Your copy should start at the line with "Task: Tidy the" and end at the line with "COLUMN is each" in the data below. Transcribe only those lines, exactly, pictures excluded.

(Items from a data source)
# # #

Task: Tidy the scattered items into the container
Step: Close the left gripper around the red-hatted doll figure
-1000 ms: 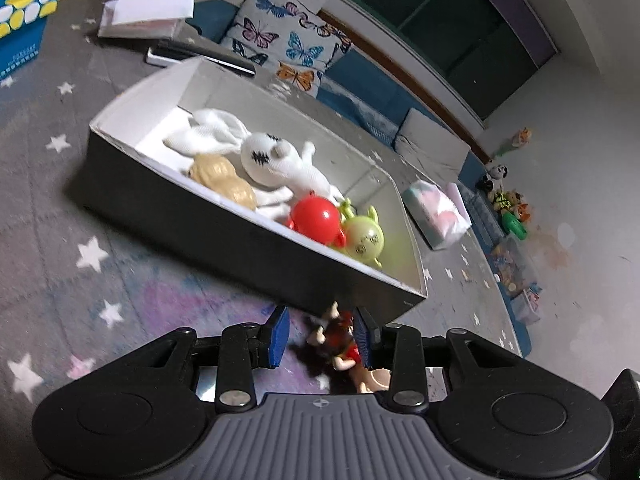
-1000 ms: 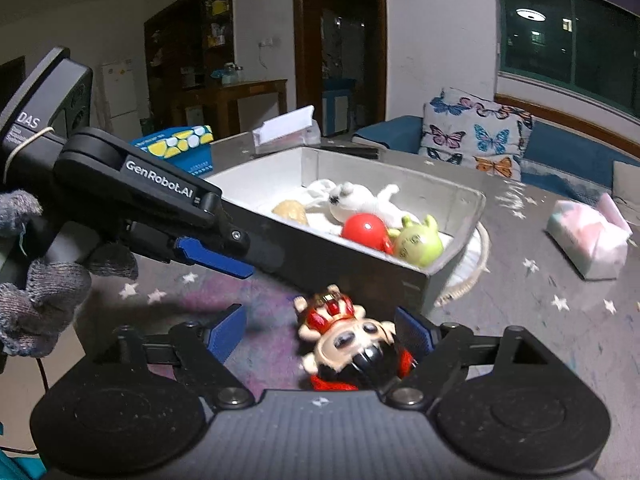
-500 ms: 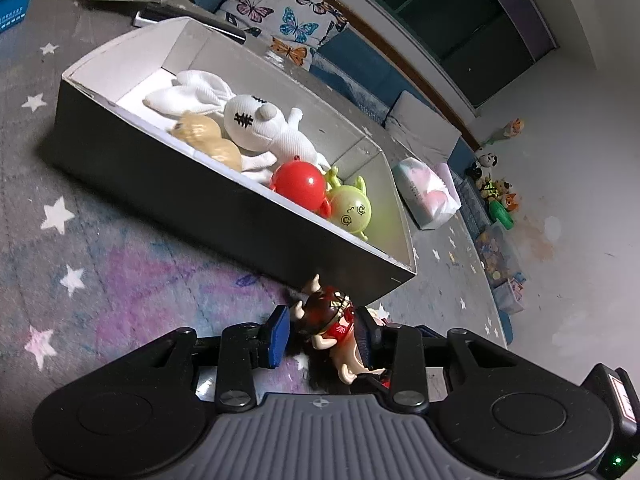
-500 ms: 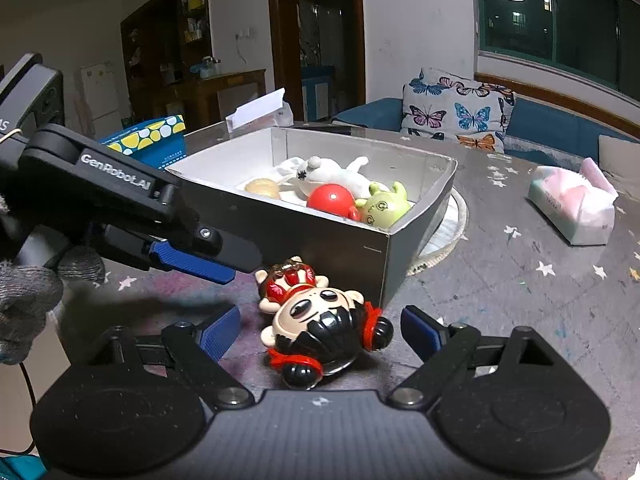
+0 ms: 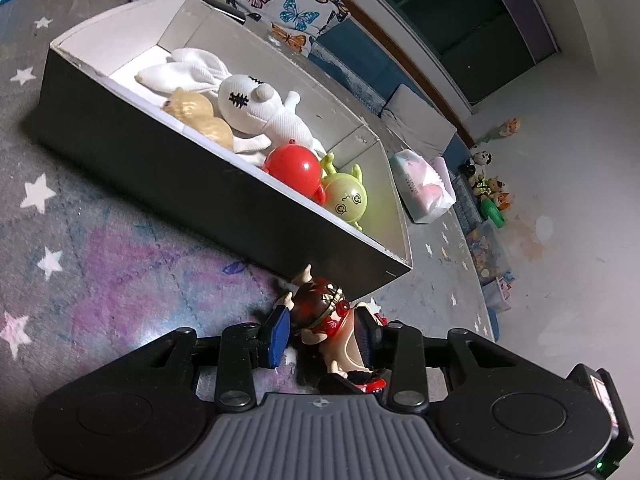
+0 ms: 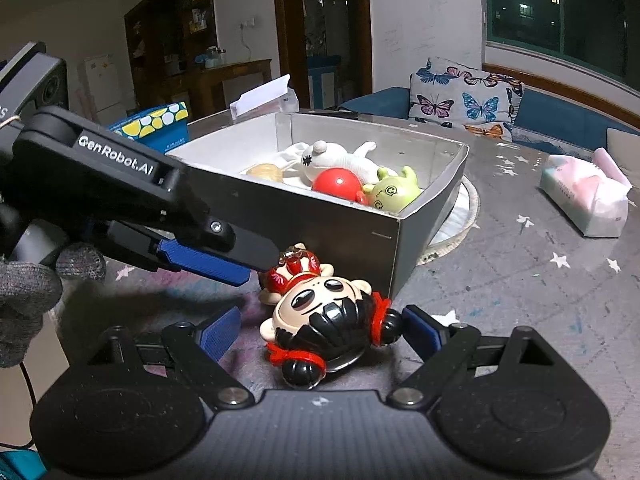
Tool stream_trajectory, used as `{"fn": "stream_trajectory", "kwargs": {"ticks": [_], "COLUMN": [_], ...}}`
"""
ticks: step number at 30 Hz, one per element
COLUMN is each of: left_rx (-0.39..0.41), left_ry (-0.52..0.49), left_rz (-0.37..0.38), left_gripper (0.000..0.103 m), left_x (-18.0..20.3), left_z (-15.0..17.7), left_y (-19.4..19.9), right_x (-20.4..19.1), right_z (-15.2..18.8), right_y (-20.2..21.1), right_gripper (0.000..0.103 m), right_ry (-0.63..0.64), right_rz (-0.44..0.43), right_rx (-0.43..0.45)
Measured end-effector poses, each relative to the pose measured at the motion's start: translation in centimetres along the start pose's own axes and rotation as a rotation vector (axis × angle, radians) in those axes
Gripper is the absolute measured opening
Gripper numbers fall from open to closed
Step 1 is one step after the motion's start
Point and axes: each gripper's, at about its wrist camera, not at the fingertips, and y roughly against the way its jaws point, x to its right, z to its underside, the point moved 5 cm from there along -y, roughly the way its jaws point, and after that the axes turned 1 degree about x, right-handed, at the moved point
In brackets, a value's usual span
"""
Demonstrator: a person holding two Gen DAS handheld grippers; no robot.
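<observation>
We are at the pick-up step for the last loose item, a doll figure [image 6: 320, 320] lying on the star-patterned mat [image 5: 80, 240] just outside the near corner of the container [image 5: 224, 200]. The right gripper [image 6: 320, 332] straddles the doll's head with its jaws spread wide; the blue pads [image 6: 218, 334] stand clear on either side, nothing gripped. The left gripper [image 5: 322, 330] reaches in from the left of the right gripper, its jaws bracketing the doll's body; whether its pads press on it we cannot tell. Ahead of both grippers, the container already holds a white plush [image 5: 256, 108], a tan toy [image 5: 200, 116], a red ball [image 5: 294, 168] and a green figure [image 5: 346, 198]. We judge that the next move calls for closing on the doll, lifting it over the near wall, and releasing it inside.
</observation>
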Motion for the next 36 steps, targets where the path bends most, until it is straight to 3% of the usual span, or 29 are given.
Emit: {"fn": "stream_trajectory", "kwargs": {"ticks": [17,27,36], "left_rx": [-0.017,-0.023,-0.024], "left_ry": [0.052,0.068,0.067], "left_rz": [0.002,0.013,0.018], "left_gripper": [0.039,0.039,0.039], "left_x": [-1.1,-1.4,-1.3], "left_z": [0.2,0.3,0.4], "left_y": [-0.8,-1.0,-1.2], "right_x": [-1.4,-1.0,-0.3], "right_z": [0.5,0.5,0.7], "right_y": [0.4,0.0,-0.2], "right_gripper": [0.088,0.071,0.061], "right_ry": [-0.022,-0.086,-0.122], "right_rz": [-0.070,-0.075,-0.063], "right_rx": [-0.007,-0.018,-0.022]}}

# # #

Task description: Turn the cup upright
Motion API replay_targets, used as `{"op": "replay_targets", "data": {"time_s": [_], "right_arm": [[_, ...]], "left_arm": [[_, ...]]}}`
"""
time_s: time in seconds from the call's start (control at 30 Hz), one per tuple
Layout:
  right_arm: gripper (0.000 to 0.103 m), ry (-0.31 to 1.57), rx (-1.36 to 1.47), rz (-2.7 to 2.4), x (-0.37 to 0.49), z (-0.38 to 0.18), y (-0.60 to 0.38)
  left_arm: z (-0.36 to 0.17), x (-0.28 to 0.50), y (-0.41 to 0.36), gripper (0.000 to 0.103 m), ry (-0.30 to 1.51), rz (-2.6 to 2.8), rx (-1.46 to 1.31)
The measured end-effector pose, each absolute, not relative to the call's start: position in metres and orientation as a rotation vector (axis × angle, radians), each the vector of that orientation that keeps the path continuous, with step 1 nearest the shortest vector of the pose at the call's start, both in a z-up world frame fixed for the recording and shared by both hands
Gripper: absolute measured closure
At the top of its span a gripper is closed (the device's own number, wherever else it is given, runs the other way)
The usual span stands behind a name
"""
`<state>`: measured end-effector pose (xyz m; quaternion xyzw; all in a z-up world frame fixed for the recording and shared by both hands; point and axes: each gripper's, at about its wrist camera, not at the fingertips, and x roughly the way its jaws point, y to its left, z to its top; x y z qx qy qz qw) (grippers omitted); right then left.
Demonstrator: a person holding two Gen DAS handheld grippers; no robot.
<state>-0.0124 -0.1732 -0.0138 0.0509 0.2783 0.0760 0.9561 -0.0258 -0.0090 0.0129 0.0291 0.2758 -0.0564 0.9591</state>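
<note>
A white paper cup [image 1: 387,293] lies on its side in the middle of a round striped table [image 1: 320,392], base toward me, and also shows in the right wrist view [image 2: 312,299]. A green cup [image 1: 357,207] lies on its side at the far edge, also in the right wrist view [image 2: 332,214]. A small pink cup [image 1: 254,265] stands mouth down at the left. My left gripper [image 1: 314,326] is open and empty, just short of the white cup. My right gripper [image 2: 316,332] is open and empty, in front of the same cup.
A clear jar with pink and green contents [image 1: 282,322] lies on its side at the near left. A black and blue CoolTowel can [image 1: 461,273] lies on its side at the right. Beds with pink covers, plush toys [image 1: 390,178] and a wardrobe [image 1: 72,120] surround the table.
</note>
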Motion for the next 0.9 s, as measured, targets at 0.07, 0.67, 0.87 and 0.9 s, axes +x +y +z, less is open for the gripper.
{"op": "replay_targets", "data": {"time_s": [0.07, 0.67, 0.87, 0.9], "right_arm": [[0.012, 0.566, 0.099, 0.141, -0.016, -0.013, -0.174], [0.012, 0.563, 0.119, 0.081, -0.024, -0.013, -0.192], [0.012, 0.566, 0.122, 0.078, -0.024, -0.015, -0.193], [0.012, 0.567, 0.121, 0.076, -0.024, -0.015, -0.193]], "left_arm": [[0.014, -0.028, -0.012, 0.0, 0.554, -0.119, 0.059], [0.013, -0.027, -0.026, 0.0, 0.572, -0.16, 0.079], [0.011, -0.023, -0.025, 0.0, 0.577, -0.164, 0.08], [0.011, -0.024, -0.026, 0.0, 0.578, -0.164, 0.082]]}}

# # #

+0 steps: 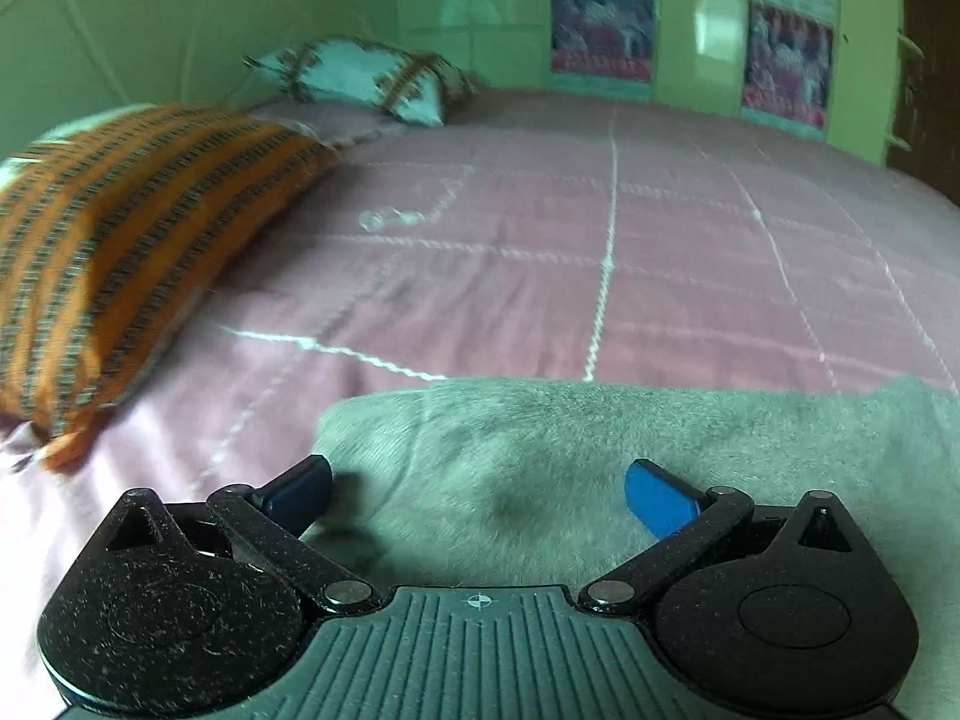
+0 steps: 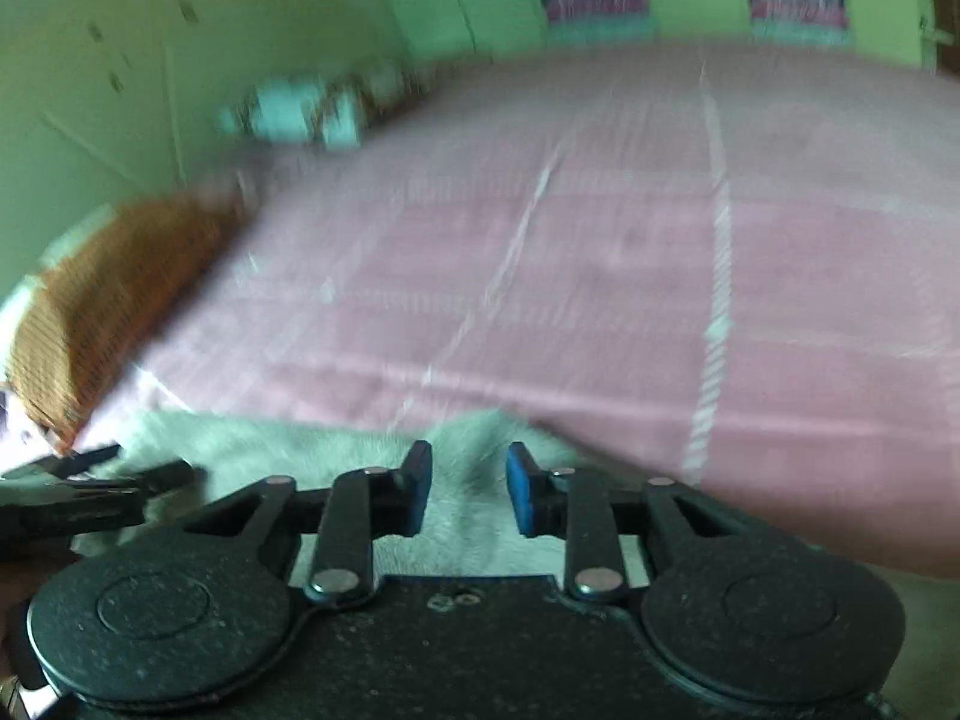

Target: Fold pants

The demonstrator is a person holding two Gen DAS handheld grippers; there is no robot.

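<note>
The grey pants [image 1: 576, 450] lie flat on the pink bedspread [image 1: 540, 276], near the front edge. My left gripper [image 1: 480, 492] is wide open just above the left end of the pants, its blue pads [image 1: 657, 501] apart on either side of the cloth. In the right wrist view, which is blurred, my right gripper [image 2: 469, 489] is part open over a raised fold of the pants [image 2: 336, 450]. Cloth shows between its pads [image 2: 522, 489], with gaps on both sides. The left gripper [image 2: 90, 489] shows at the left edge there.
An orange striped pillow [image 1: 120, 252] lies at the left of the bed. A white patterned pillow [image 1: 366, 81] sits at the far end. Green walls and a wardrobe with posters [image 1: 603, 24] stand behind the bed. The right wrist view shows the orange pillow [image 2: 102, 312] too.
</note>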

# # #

Solution:
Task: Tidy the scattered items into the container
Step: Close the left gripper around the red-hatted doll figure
-1000 ms: 
-1000 ms: 
-500 ms: 
-500 ms: 
+0 ms: 
+0 ms: 
Tool stream_trajectory, used as `{"fn": "stream_trajectory", "kwargs": {"ticks": [_], "COLUMN": [_], ...}}`
"""
ticks: step number at 30 Hz, one per element
COLUMN is each of: left_rx (-0.39..0.41), left_ry (-0.52..0.49), left_rz (-0.37..0.38), left_gripper (0.000..0.103 m), left_x (-18.0..20.3), left_z (-15.0..17.7), left_y (-19.4..19.9), right_x (-20.4..19.1), right_z (-15.2..18.8), right_y (-20.2..21.1), right_gripper (0.000..0.103 m), right_ry (-0.63..0.64), right_rz (-0.44..0.43), right_rx (-0.43..0.45)

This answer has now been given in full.